Como isso prejudica o Brasil
As consequências ainda precisarão ser mensuradas no futuro - e, como pesquisadores se esforçam em ressaltar, ainda podem ser mitigadas, com investimentos e políticas de apoio à educação -, mas trata-se de menos estímulos, menos oportunidades de acumular conhecimento e de reduzir as desigualdades sociais que recaem sobre as crianças de baixa renda.
Se já havia preocupação com a baixa produtividade do Brasil mesmo diante de décadas de avanços na educação básica, "como vai ser agora que a educação andou para trás?", questiona o pesquisador Marcelo Neri.
As crianças na etapa correspondente ao ensino fundamental 1, em particular, precisarão de atenção especial das políticas públicas.

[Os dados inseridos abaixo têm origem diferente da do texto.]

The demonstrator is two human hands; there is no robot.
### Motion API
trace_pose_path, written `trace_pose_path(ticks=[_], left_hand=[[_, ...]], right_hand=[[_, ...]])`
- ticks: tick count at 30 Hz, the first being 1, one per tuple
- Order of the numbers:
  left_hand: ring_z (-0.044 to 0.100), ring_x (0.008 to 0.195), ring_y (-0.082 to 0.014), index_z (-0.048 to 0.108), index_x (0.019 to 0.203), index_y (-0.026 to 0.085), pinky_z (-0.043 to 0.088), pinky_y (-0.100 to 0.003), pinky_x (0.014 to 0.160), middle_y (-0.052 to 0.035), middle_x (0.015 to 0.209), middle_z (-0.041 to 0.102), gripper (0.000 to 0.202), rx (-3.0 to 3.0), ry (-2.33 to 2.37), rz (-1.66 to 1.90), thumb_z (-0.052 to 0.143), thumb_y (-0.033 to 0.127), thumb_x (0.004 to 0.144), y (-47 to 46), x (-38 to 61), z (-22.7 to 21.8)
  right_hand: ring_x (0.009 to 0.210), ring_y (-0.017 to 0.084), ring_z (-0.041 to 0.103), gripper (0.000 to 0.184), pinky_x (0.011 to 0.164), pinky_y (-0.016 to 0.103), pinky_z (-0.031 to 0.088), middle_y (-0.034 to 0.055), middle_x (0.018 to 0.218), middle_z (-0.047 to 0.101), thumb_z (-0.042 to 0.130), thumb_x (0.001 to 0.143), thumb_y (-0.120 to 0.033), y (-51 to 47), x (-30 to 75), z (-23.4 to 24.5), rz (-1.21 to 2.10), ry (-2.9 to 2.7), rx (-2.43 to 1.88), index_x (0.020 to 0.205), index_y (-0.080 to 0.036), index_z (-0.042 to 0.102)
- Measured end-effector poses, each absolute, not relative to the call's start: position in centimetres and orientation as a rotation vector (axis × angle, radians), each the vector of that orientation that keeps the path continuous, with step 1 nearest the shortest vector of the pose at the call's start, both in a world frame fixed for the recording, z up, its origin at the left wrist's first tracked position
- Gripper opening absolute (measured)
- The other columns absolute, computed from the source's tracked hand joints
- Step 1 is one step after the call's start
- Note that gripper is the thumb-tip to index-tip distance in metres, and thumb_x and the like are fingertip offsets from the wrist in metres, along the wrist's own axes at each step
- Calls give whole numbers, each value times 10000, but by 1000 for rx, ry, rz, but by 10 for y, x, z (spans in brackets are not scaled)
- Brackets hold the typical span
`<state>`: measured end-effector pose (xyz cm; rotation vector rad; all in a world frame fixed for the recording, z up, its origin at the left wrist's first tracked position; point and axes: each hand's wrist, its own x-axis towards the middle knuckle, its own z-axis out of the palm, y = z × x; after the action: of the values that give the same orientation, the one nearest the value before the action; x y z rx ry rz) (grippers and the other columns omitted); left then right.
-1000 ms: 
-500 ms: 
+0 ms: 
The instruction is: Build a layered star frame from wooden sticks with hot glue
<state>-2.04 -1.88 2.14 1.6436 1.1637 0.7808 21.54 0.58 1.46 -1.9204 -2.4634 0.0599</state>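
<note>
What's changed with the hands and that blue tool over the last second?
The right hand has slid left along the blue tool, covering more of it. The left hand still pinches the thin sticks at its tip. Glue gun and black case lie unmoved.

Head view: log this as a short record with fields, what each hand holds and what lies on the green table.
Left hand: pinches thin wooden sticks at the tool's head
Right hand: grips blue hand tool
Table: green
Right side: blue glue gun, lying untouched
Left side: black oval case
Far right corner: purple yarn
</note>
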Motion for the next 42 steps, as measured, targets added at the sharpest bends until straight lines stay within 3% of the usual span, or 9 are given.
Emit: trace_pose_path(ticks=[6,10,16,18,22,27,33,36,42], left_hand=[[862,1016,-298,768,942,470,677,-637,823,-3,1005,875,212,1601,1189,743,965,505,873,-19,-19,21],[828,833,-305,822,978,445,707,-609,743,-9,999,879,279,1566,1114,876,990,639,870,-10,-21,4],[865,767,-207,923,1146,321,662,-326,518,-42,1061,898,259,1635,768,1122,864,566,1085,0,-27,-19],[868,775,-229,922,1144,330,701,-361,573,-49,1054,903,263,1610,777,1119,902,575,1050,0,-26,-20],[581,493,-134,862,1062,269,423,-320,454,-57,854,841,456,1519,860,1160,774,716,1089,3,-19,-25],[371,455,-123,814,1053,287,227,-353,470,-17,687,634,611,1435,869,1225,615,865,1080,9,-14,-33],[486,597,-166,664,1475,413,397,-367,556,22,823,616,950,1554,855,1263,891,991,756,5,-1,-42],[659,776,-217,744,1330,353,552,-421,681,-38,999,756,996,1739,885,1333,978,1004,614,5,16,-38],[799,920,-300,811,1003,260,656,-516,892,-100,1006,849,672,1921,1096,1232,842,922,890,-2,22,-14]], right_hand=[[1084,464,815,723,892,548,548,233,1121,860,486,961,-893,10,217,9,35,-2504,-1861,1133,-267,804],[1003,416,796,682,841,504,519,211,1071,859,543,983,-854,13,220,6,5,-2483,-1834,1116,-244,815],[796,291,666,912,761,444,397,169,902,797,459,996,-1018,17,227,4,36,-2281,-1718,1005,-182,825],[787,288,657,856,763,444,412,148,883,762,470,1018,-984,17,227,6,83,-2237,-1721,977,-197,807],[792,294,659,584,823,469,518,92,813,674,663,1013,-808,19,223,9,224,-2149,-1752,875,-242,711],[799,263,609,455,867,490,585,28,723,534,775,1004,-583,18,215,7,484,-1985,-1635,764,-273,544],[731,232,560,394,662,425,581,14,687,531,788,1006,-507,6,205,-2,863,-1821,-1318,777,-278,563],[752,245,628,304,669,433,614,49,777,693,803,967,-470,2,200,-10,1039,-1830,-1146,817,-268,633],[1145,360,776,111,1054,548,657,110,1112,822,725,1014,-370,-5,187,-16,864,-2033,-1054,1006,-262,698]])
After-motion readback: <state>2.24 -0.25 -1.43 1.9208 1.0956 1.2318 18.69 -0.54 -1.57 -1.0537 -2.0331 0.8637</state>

A Unicef (braço da ONU para a infância) e a Cenpec Educação estimaram que, das mais de 5 milhões de crianças e adolescentes que estavam sem acesso à educação no Brasil em novembro de 2020, cerca de 40% tinham entre 6 e 10 anos de idade.
Um ponto importante é que, antes da pandemia, essa era a etapa de ensino que mais havia avançado no Brasil, tanto em universalização de acesso - ou seja, quase todas as crianças dessa idade estavam frequentando a escola - quanto em progressos no ensino, superando metas oficiais em grande parte do país.

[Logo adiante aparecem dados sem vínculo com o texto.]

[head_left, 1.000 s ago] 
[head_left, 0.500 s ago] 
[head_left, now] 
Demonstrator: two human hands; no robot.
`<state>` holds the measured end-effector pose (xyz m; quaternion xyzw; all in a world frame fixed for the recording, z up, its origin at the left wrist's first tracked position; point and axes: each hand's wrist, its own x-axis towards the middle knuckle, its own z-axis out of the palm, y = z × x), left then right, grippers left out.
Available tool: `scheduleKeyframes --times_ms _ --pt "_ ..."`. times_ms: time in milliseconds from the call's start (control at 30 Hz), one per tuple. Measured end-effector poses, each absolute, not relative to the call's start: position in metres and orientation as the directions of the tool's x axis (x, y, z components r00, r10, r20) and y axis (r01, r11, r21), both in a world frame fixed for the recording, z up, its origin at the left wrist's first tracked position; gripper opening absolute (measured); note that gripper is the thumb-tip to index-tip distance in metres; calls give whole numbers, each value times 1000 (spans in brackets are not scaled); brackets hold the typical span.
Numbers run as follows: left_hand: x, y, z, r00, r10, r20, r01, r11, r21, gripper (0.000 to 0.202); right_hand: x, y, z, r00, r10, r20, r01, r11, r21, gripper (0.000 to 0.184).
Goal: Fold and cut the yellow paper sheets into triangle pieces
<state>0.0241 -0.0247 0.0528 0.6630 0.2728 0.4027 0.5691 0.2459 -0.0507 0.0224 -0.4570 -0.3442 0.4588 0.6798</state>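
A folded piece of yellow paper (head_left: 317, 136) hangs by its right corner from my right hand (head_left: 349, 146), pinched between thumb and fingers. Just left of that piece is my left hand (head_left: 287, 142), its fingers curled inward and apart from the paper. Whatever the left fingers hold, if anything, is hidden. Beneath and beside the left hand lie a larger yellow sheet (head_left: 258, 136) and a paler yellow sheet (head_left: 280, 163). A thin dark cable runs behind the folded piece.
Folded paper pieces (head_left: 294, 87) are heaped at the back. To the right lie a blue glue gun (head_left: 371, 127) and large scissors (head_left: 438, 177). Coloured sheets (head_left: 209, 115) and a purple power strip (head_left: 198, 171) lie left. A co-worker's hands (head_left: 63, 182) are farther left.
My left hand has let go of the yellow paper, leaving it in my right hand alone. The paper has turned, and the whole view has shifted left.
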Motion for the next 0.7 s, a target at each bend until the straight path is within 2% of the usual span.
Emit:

"Em todas as séries para as crianças mais novas, a tendência (até a pandemia) era de redução da evasão. Mas agora paramos de melhorar e também andamos para trás", afirma Marcelo Neri.
O preocupante é que os períodos da educação infantil e dos primeiros anos do ensino fundamental são fases importantíssimas do desenvolvimento da criança - seja cerebral, cognitivo e comportamental. "É uma grande janela de oportunidade do desenvolvimento", prossegue Neri - o que explica a importância de desenvolver estratégias para reverter as perdas da pandemia.
Percepção sobre educação de qualidade
Embora o ensino do mundo inteiro tenha sofrido duramente com a pandemia, os dados coletados pela FGV Social indicam que as crianças brasileiras foram mais prejudicadas do que a média global - tanto porque as escolas passaram mais tempo fechadas por aqui do que em grande parte do mundo, como porque não foram destinados recursos públicos suficientes para ajudar a mitigar as perdas.
Pelo contrário: segundo a ONG Todos Pela Educação, o orçamento e a execução do Ministério da Educação com a etapa básica de ensino foram, em 2020, os menores em uma década.
Uma pesquisa feita pela Gallup em 40 países sobre percepção da qualidade da educação durante a pandemia, em 2020, em comparação com o ano anterior, mostra que essa percepção piorou em todo o mundo, mas em índices quatro vezes maiores no Brasil do que na média mundial.
E caiu, particularmente entre os brasileiros mais pobres, a percepção de que as crianças estavam tendo oportunidades de crescer e aprender durante a pandemia - em índices também superiores à média global.
"O Brasil nos tempos da pandemia ampliou uma série de desigualdades presentes, com consequências futuras", conclui Marcelo Neri.